La limatura va avanti da giorni, rinvio dopo rinvio. Il 7 gennaio i partiti hanno ricevuto dal governo una versione aggiornata del “Piano nazionale di ripresa e resilienza”, ovvero il Recovery plan italiano. Aggiornata, ma non definitiva.
La definizione del piano da oltre 200 miliardi di fondi europei si è complicata da quando – a dicembre – il tema è finito al centro delle critiche di Italia viva al governo (di cui fa parte) fino a far ipotizzare l’apertura di una crisi.

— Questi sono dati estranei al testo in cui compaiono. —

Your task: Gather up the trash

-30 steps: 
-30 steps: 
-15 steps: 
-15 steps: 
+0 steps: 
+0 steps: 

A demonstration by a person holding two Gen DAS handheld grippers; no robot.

A che punto è quindi il Recovery plan italiano? Vediamo quali sono gli ultimi cambiamenti e gli ostacoli sul percorso del governo.
L’ultimo documento
L’unica cosa certa è che la bozza su cui stanno lavorando governo e forze politiche non possa essere considerata definitiva. Il 7 gennaio, i partiti della maggioranza hanno ricevuto un testo di 13 pagine – qui pubblicato da Open – che riportava in testa una chiara premessa: «Avvertenza. Il presente documento costituisce una sintesi delle attività di rielaborazione della bozza di Piano Nazionale di Ripresa e Resilienza (Pnrr). (…) È un documento di lavoro interno al Governo, per favorire il raggiungimento dell’accordo politico sulle modifiche alla bozza di Pnrr».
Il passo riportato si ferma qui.